What you are asked to do> Whenever a line in this data holds the word "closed", report that line in full.

= = = = =

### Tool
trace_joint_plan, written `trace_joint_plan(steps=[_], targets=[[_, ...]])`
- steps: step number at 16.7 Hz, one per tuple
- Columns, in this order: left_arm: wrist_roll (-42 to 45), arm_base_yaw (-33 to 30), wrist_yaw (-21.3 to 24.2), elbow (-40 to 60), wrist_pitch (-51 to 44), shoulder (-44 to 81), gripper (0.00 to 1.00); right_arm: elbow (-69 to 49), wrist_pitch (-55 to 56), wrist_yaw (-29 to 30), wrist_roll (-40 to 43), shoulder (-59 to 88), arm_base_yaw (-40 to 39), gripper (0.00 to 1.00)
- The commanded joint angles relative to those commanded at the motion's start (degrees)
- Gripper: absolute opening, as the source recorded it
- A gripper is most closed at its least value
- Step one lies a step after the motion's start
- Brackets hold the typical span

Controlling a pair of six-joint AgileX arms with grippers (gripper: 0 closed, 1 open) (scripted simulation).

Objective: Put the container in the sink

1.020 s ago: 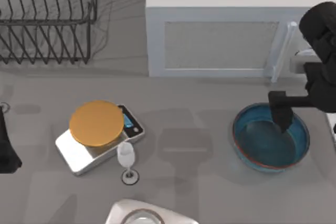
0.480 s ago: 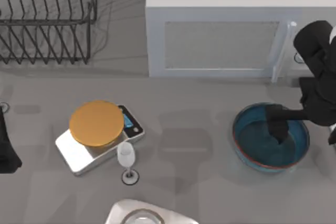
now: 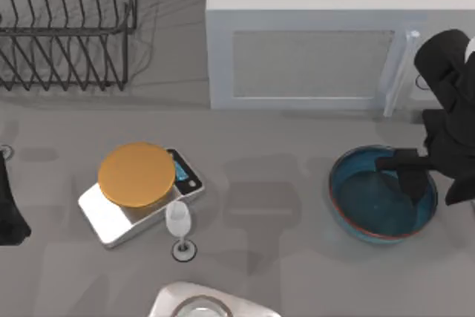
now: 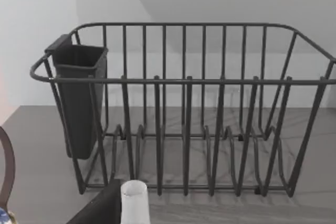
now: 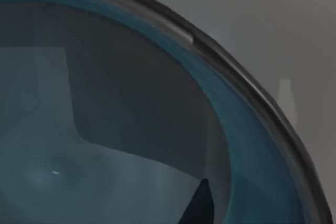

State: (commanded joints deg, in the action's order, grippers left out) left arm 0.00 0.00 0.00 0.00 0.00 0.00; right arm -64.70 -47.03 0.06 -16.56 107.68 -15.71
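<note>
Near the bench's right edge sits the bowl (image 3: pixel 382 197); our right gripper (image 3: pixel 410 180) reaches inside its far right wall, grip state unreadable. Left arm parked at left edge.

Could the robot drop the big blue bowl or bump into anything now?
Maybe. The right gripper hangs over the right side of the blue bowl, near its rim, so a hold on just one edge could let the heavy bowl tip or slip. To reach the sink at the bottom edge, the bowl may pass close to the small stemmed glass beside the scale, which looks easy to knock over. The left arm sits parked at the table's left edge.
</note>
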Motion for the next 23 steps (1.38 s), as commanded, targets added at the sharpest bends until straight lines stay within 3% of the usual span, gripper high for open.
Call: trace_joint_plan(steps=[4,5,16,23], targets=[[0.0,0.0,0.0,0.0,0.0,0.0,1.0,0.0,0.0,0.0,0.0,0.0,0.0,0.02],[0.0,0.0,0.0,0.0,0.0,0.0,1.0,0.0,0.0,0.0,0.0,0.0,0.0,0.0],[0.0,0.0,0.0,0.0,0.0,0.0,1.0,-1.2,-2.2,-1.3,-2.0,-2.3,0.1,0.0],[0.0,0.0,0.0,0.0,0.0,0.0,1.0,-15.3,-24.8,-3.7,-6.8,-10.3,0.6,0.0]])
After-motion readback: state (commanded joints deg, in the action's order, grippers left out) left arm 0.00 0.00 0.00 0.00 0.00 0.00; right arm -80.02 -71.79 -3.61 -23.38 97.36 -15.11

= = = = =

Answer below>
- A gripper is most closed at its least value
Controlling a pair of six-joint AgileX arms with grippers (gripper: 0 closed, 1 open) (scripted simulation).

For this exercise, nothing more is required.